Please print the data again exactly as given.

Given information:
- - - - -

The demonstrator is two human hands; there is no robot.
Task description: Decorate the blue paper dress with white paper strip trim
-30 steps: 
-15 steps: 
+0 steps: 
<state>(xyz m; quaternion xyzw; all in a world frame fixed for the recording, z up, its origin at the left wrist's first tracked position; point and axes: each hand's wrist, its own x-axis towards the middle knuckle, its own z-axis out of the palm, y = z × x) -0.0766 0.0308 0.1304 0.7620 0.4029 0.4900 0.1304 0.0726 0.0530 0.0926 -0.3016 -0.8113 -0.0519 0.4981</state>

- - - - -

Output of the exercise:
The demonstrator is two human hands; there is no robot.
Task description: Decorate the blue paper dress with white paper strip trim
-30 steps: 
-15 steps: 
+0 steps: 
<state>(xyz m; quaternion xyzw; all in a world frame fixed for the recording, z up, its origin at the left wrist's first tracked position; point and axes: each hand's wrist, its own x-axis towards the middle knuckle, its own z-axis out of the palm, y = z × x) -0.0766 0.0308 0.1304 0.7620 0.4029 0.4900 0.1304 0.0726 0.0530 0.0926 -0.3016 -0.8113 -0.0519 0.4981</state>

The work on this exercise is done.